Financial Stress Flows Up and Down the Generations

A new TIAA survey suggests Americans who are concerned about their parents’ financial security are more likely to feel stress about their own retirement preparedness.

Survey data shared by TIAA shows more than half of respondents (57%) feel their parents’ financial planning for retirement has impacted their own, with almost half (44%) saying they have avoided taking on significant debt to remain in a better position to provide future assistance.

At the same time, TIAA finds, 38% say they have adopted a more conservative approach to everyday spending, for example by consciously limiting their spending on non-essentials, in order to remain financially able to support their parents in retirement.

Dan Keady, chief financial planning strategist at TIAA, observes that individuals lacking confidence in their parents’ financial security in retirement (27%) are twice as likely to lack confidence in their own retirement as those who are confident in their parents’ (72% versus 36%).

“We’ve seen firsthand what the data shows,” Keady says. “People who are concerned about their parents’ financial well-being in retirement may be sacrificing their quality of life today out of concern for their own financial future.”

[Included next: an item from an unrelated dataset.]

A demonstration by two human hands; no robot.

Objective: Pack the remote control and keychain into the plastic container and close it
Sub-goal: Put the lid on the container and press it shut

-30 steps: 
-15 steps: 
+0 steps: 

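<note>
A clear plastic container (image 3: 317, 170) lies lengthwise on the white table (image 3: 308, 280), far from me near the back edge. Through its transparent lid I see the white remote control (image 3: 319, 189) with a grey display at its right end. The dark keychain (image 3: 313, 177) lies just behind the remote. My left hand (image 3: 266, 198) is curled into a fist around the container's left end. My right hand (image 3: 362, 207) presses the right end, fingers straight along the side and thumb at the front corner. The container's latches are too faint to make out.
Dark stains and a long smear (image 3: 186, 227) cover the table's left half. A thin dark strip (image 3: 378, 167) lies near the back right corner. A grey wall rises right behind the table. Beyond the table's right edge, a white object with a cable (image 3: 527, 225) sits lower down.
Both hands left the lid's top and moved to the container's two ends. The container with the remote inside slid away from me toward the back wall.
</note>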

The TIAA survey shows that Generation X and Baby Boomers are significantly less optimistic than Millennials about their parents’ financial outlook. Just over one-third of Gen X adults and only one in four Baby Boomers describe their parents’ financial outlook as “very good” or “excellent,” compared to more than half (52%) of Millennials. According to TIAA, the same applies when it comes to confidence in their parents’ current or future financial security in retirement. While nearly half (47%) of Gen X and nearly a third (34%) of Baby Boomers say they are confident in their parents’ current or future financial security, a strong majority of Millennials says this is so (60%).

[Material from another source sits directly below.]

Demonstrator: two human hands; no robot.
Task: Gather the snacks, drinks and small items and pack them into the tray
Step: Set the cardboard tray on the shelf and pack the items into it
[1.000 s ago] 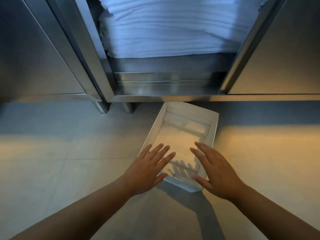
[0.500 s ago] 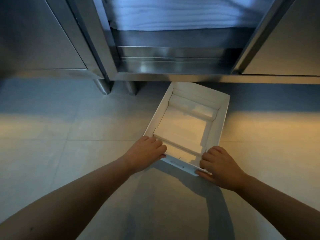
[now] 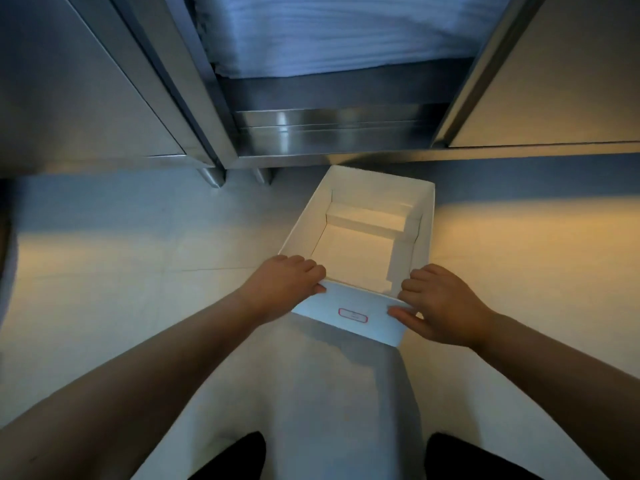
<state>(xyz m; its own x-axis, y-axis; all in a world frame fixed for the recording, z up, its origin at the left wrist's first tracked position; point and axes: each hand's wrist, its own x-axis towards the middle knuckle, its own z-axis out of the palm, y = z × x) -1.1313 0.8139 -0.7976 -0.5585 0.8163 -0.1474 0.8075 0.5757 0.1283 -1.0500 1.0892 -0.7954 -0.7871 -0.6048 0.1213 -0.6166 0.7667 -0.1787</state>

Keady points out that nearly four in 10 Gen X and Baby Boomers disagree that their parents’ approach to saving and investing “is admirable and one to emulate,” compared to a quarter of Millennials.

Shelly-Ann Eweka, a director of financial planning for TIAA, warns that Millennials’ optimism may be misguided, highlighting need for dialogue. Indeed, the survey results also suggest that the perceptions people have about their parents’ financial plans may not always match reality. Seven in 10 Millennials rate their parents’ financial outlook as good to excellent, yet only half of Gen X and Boomers (i.e., those in their parents’ generation) rate their own financial outlook the same .

Keady and Eweka warn that the confidence that Millennials have about their parents’ finances may actually create a false sense of security, especially when individuals mistakenly believe they will receive an inheritance.

“Open dialogues and a well-planned retirement can help alleviate family stress and may give you permission to live your life without the worry of outliving your savings or becoming a financial burden to others,” Keady says.